She turned so that they were chest to chest and hip to hip within the fur. She rested her hands on his supple buckskin shirt and tilted her face up to his. Through her palms she could feel the low tremor of his beating heart. “Then what happened to make you stop being so afraid?”
A grin curled his mouth. “Nothing. I’m still scared blue at the thought that I might lose you—”
“You won’t ever lose—”
He stopped her words with his mouth. “Sssh. Don’t say it. You can’t know the future. But as terrifying as the thought of losing you is, nothing could be as bad as never having you at all. These last months, seeing you married to Nat, knowing you shared his bed and that I might never have the joy of making love to you again…” He shuddered. “I’ve never suffered such hell.”
Delia started to confess that her marriage to Nat had never been consummated, but then she realized such an admission might have been an embarrassment to Nat. He was dead, but she owed it to him to protect his pride. So instead she said, “You have me now, Ty. For as long as we live.”
“Aye, I have you now, Delia. You are my wife, my lover.” He rubbed his face in her hair and pulled her tighter against him, melding their bodies. “And even if I am never to have you again after this night, this moment, you will remain wife of my soul. Keeper of my heart.”
His words were a balm to her own battered heart. For the first time she believed, truly believed that he loved her. She sighed against his throat. “It doesn’t seem real … that we’re married.”

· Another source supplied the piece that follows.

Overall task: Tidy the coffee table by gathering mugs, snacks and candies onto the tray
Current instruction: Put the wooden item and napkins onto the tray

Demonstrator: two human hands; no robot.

“It’s real. But if it’ll make you feel better, I’ll marry you again in the Yengi way when we get back to Merrymeeting. Whereupon I will proceed to plant a dozen of my babies in your belly. One at a time, of course—”
“A dozen!” She leaned back against his clasped hands to glare at him. “Tyler Savitch, you’ll have me pregnant the rest of my life.”
He hugged her. “Um, yes … that’s the idea—”
Suddenly a loud scream erupted from one of the longhouses at their backs. There was the sound of running feet and shouting, which set the dogs to barking, turning the village into a cacophony of noise.
Ty’s head had flung up and he’d gone stiff in her arms.
“Ty? What’s happening?”
Throwing aside the fur, he grasped her hand and started at a run for the longhouse, where the screams were still coming in short, staccato bursts.
“It’s Elizabeth Hooker!” he cried out to her over his shoulder.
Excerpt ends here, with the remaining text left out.